Michael Birrer, MD, PhD: We could spend the entire time talking about this particular trial and what it means. I think a couple points I would add is that Wendel brought up the HRD cutoff, which is interesting because of its impact on this trial. But it has also an impact on the other trial, which in PRIMA there are probably HRD-like patients in what’s called HR [homologous recombination] proficient because the cutoff was so high. It just gets complex. I think the relevant issue here is, and we all mumbled about this, is will the company file for this drug, and if so, will the FDA approve it and in what indication? The reason I say that is you’re coming to the dance a little bit late. There are a lot of companies already here with known drugs. That’s going to be a very expensive proposition, so it will be interesting to see how it plays out. I always think another drug is helpful for our patients.
Annette Hood, PharmD, BCACP: Another thing I wanted to point out is what’s different with this trial than with the other 2 trials is that the veliparib was given along with the chemotherapy, and the rate of myelosuppression was very high in this trial, so thrombocytopenias, anemias. And so it might lead to potential dose reductions of our curative chemotherapy. I think that’s something to keep in mind as well.

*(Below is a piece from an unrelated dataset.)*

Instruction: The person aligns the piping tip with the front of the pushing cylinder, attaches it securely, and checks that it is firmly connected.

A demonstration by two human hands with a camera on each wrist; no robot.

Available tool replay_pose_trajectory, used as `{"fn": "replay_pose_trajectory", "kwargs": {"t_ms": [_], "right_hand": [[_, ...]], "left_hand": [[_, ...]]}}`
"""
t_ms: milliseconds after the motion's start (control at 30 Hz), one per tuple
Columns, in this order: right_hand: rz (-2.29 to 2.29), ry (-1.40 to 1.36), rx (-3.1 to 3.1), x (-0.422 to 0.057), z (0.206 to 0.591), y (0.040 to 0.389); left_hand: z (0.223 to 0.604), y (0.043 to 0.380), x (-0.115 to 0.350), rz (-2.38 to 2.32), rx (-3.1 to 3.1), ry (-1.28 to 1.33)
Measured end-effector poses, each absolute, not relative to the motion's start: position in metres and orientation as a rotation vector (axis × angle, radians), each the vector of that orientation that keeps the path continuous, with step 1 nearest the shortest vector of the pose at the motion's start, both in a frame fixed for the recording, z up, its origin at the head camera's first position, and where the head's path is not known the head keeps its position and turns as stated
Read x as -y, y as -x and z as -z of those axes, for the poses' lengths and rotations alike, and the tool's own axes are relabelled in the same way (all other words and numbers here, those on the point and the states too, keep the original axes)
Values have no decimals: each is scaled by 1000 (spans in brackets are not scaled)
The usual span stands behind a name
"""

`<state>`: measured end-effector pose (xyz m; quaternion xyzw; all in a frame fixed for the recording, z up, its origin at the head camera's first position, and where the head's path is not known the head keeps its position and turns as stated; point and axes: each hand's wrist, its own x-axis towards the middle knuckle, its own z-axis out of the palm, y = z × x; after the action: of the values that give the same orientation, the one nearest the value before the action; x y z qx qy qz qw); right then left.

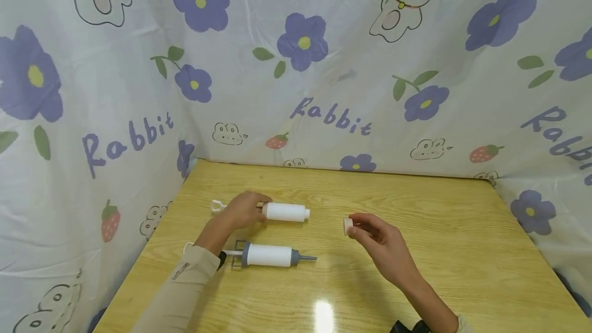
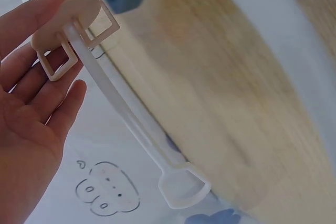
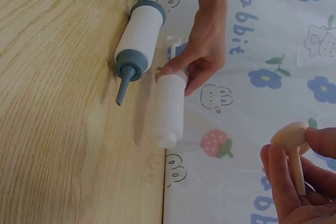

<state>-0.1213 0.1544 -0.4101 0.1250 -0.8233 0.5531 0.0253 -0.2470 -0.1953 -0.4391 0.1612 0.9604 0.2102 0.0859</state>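
Note:
My left hand (image 1: 241, 210) grips a large white syringe (image 1: 285, 212) by its beige end collar (image 2: 68, 17). The bare front of its barrel, a short white neck, points right in the head view. Behind the collar, the white plunger rod (image 2: 121, 108) runs out to a loop handle (image 2: 184, 186). Off to the right, my right hand (image 1: 386, 251) pinches a beige nozzle cap (image 3: 295, 169) between thumb and fingers; its thin spout points down along the fingers in the right wrist view. A gap separates the cap from the syringe's neck.
A second syringe (image 1: 270, 255), white with grey collar, grey cap and grey nozzle, lies on the wooden table (image 1: 439, 230) just in front of the left hand's one. A rabbit-and-flower cloth (image 1: 259, 102) hangs behind the table and at both sides.

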Motion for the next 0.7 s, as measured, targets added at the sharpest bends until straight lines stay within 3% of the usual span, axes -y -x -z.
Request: {"fn": "replay_pose_trajectory", "kwargs": {"t_ms": [700], "right_hand": [[-1707,-360,2552,-155,411,123]], "left_hand": [[408,214,185,-709,-2978,-585]]}}
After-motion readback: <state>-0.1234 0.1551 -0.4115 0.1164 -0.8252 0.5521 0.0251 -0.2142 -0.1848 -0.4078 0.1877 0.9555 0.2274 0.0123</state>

Wendel Naumann, MD: There was a reduction, although not statistically significant. There was a reduction, particularly in the platinum dose in the experimental arms, and I do have some concern about that. I think that’s a very valid point.
Michael Birrer, MD, PhD: And it’s a good point to bring up because if you try to use the other drugs with chemotherapy, we simply can’t. They’re really toxic. So we’ve all had a suspicion that this PARP works a little differently. Maybe, I hate to use the W word, weaker, but again there’s good news and bad news. The good news is you can combine it with chemotherapy, the bad news is it may be a little bit weaker, I don’t know.
Wendel Naumann, MD: Although we're not supposed to do cross-trial comparisons.
Maurie Markman, MD: We do it all the time.
Wendel Naumann, MD: We are cross-trial comparing. The important thing, when you look at the numbers in this trial, remember, these patients were randomized at the initial treatment, and the other trials were after chemotherapy. So it’s a very important distinction in terms of looking at the absolute benefit or the absolute PFS [progression-free survival] in these different trials.